TASK DESCRIPTION | Leave every image out, and print the remaining lines below exactly.

INFORMATION SUPPLIED START

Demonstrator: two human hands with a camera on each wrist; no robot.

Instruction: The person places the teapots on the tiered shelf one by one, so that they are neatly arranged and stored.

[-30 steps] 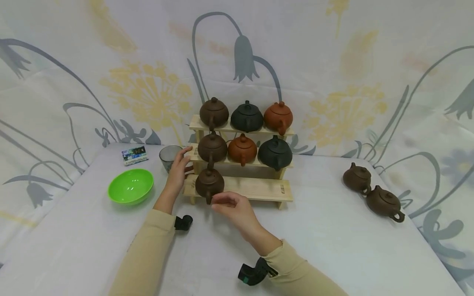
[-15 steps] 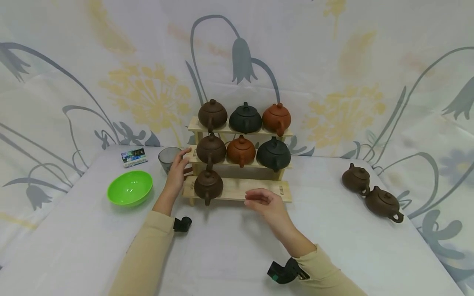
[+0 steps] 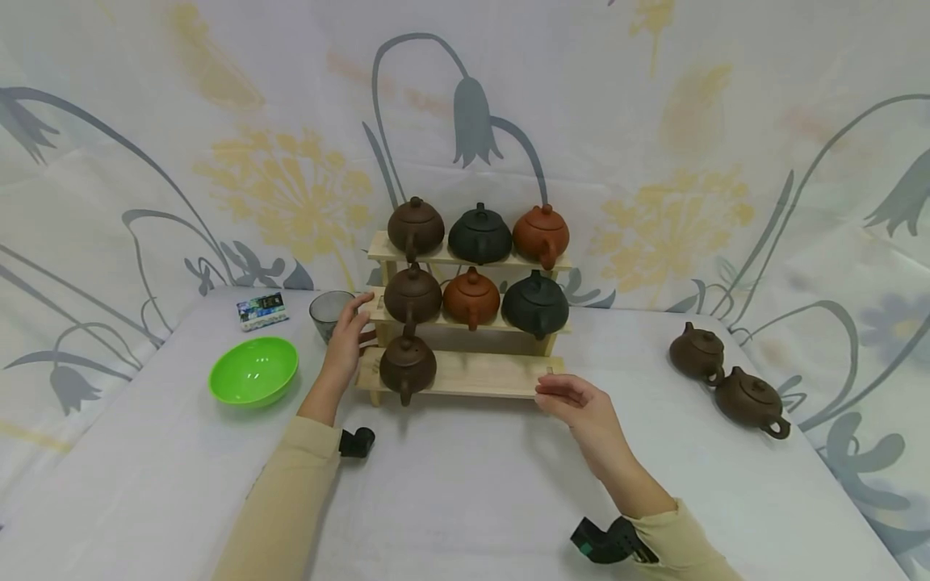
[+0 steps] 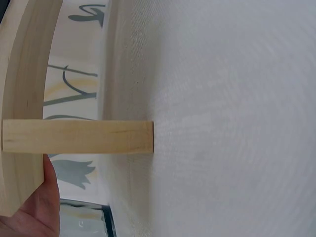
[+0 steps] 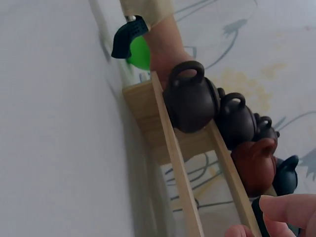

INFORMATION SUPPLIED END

SOLUTION BELOW |
Demonstrator: two human hands with a camera on each wrist; no robot.

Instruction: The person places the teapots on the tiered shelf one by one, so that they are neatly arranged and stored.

[-30 steps] 
[-15 steps] 
[+0 steps] 
[+0 steps] 
[+0 steps] 

Nothing further is needed for the exercise.